#### DIRECTIONS
Images are to be dropped, and the rest of the data reproduced exactly.

===

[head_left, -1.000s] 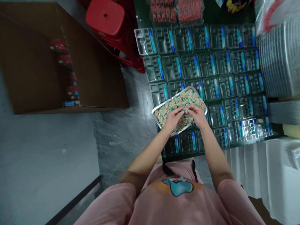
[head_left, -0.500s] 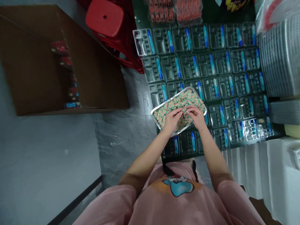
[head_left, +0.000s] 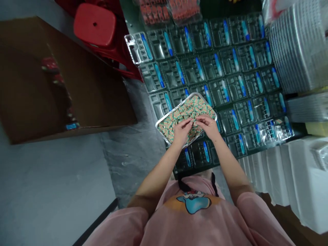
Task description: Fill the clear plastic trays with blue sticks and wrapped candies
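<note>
A metal tray full of small striped pieces, pink-orange and green, rests at a slant over the clear plastic packs. Over the heap, my left hand has thumb and fingertips pinched together. Close beside it, my right hand is pinched as well, the two sets of fingertips nearly meeting. Whatever lies between the fingertips is too small to make out; it may be one of the striped pieces. Around the tray, rows of clear plastic blister trays each hold a blue pen.
Stacks of clear plastic trays rise at the right. Packs of orange-red pieces lie at the table's far side. On the left are a red stool and an open cardboard box. White foam-like sheets stand at lower right.
The view has turned and shifted slightly, so the table appears more tilted and further left. Both hands stay pinched close together over the tray.
</note>
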Motion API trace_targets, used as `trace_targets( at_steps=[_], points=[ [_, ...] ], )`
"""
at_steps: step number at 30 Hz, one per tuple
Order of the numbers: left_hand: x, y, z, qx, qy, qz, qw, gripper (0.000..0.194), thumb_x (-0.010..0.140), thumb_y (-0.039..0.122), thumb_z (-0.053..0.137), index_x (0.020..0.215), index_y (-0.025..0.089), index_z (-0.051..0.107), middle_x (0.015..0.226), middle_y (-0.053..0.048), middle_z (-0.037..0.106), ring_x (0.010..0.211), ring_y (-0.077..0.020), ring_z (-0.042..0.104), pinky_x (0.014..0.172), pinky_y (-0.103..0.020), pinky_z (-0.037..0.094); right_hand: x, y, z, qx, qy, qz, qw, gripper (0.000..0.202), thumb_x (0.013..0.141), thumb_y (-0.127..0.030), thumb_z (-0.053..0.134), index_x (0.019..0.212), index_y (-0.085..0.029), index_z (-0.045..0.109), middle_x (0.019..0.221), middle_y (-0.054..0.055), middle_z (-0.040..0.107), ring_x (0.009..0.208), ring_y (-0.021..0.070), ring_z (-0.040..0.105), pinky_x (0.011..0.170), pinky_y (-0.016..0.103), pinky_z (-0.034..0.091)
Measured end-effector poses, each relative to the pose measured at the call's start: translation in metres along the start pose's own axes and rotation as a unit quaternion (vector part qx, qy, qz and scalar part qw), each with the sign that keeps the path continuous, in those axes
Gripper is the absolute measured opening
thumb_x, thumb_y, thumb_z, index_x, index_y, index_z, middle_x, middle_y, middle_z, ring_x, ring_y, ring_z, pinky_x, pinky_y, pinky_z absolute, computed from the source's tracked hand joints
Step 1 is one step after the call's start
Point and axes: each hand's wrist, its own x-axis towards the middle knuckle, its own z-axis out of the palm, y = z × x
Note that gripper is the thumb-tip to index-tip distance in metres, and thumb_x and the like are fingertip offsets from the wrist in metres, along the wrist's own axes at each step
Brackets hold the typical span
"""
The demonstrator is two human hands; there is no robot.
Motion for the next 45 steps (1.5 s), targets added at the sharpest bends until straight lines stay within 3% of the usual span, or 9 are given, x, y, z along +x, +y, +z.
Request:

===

#### WRITTEN ANSWER
[head_left, -1.000s] 
[head_left, -0.500s] 
[head_left, +0.000s] 
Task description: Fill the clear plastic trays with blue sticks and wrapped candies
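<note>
A metal tray full of small striped pieces, pink-orange and green, rests at a slant over the clear plastic packs. Over the heap, my left hand has thumb and fingertips pinched together. Close beside it, my right hand is pinched as well, the two sets of fingertips nearly meeting. Whatever lies between the fingertips is too small to make out; it may be one of the striped pieces. Around the tray, rows of clear plastic blister trays each hold a blue pen.
Stacks of clear plastic trays rise at the right. Packs of orange-red pieces lie at the table's far side. On the left are a red stool and an open cardboard box. White foam-like sheets stand at lower right.
The view has turned and shifted slightly, so the table appears more tilted and further left. Both hands stay pinched close together over the tray.
</note>
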Motion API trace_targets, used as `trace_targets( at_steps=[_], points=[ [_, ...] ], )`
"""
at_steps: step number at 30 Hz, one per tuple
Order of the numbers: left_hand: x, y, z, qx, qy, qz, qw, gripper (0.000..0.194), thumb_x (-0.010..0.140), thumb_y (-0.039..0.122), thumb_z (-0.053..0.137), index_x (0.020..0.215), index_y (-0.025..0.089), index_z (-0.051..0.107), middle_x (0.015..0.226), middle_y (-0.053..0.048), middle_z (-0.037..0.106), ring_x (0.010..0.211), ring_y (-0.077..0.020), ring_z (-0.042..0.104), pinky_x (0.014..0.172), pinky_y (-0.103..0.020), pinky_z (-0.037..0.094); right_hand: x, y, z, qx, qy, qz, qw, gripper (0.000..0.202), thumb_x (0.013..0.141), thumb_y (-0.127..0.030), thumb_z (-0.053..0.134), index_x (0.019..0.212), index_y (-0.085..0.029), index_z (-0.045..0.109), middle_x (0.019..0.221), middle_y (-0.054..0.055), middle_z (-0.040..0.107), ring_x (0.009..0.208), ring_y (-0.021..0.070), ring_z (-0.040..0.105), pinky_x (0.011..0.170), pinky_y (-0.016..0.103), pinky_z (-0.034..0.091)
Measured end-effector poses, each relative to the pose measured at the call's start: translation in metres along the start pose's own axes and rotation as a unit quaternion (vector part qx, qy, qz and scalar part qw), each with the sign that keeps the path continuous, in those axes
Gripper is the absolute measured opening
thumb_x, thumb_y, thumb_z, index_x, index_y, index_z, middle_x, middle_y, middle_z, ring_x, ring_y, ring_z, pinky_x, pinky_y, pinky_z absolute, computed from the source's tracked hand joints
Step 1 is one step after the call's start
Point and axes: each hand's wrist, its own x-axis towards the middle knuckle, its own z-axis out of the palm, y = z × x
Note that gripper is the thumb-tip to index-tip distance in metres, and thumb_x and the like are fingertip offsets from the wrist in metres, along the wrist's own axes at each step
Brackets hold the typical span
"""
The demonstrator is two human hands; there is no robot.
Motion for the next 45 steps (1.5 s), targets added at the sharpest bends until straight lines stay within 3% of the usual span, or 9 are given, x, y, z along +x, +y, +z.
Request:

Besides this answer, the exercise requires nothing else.